Opinion
No. 10-cr-30095-DRH.
July 15, 2011
ORDER
Now pending is defendant Steven Ballinger's motion to dismiss the indictment (Doc. 84). Defendant requests dismissal of the indictment because "[t]he Petite policy in the case at bar has violated its own policy by failing to bring federal charges for basically the same charge for which defendant had pled and was sentenced in St. Clair County, Illinois (child pornography) for a period of eight (8) months," and "[t]he Petite Policy violates defendant's absolute right under the Fifth Amendment to [not — sic] be put twice in jeopardy of life or limb." For the following reasons, the motion to dismiss indictment is DENIED.
First, the motion to dismiss the indictment is untimely. Federal Rule of Criminal Procedure 12 states a motion alleging a defect in the indictment must be raised before trial. Fed.R.Crim.P. 12(b)(3). A court may hear a claim that the indictment fails to invoke the court's jurisdiction or state an offense while a case is pending, though those are not arguments raised by defendant here.

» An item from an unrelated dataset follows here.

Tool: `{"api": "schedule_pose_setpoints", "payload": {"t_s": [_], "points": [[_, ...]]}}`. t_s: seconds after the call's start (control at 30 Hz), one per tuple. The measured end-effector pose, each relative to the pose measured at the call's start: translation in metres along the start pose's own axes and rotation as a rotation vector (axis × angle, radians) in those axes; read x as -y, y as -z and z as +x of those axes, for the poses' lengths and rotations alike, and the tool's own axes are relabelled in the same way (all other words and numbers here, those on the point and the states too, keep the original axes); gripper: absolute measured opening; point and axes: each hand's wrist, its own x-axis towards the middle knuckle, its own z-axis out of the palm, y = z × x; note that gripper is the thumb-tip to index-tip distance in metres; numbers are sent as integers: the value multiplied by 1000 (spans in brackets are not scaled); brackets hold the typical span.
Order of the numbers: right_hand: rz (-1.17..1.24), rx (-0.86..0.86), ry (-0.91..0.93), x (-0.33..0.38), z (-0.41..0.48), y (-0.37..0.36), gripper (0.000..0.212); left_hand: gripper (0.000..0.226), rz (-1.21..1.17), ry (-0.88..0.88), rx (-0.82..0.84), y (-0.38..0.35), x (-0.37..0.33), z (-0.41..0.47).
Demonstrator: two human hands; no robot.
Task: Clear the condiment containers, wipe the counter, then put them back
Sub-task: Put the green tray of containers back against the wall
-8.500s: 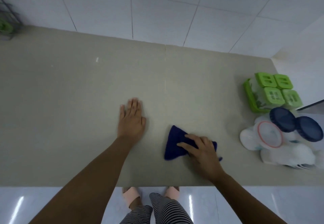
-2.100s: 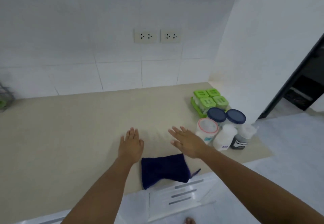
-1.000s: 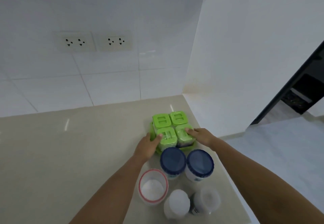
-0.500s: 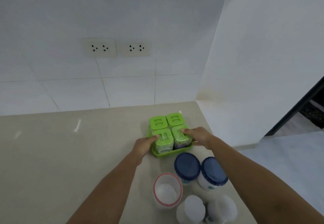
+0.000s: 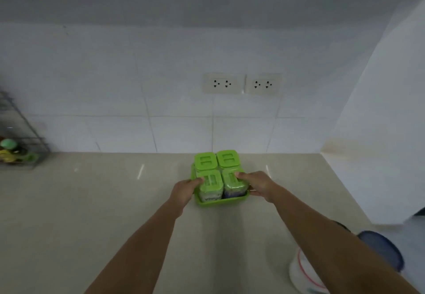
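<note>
Currently the put-back step is judged to be in hand, though clearing cannot be ruled out. Bright green plastic tray with four clear square green-lidded containers, set two by two, is gripped from both sides.

Left grip: fingers curled round the tray's left edge, thumb laid on the near-left lid. Right grip: thumb pressed on the near-right lid, fingers wrapped at the tray's right rim. Both are closed on the tray; nothing else is held.

Tray is located about midway across the beige stone desk, near the white tiled wall, below the twin wall sockets. Whether its base is touching the desk or just off it cannot be told.

Round jar with a dark blue lid and white tub with a red rim are seen at the near right, well apart from the tray, partly hidden by the right forearm. Black wire rack is seen far left by the wall.

Next move, as judged: tray to be set flat and square to the wall, thumbs held on the lids so the near containers are not tipped, then both grips released. Jar and tub to be fetched after. Risk: containers are likely loose in the tray, so a tilt could topple them.
</note>
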Motion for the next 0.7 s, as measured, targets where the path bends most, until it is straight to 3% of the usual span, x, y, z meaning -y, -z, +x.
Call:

Id. Furthermore, the pretrial discovery and motion practice order in this case specifically required a motion to dismiss the indictment to be filed within 21 days of the arraignment. Doc. 8 p. 2. Because defendant's motion is untimely and does not comply with the requisite Rule or court order, it is denied.
Second, the double jeopardy argument is untimely. The proper time to raise a double jeopardy claim is on subsequent indictment for any crime which might arguably have been encompassed by the jury verdict or the indictment at issue. See United States v. Sir Kue Chin, 534 F.2d 1032, 1036 (2d Cir. 1976). A claim that convictions are multiplicitous in violation of the double jeopardy clause must be raised by motion before trial. See United States v. Ogba, 526 F.3d 214, 232 (5th Cir. 2008). The obligation to raise a double jeopardy claim before the end of trial always rests with the defendant. See United States v. Flick, 716 F.2d 735, 737 (9th Cir. 1983). Because defendant's assertion of this claim comes after his allegedly multiplicitous trial and conviction, it is untimely, and his motion to dismiss the indictment on double jeopardy grounds must be denied.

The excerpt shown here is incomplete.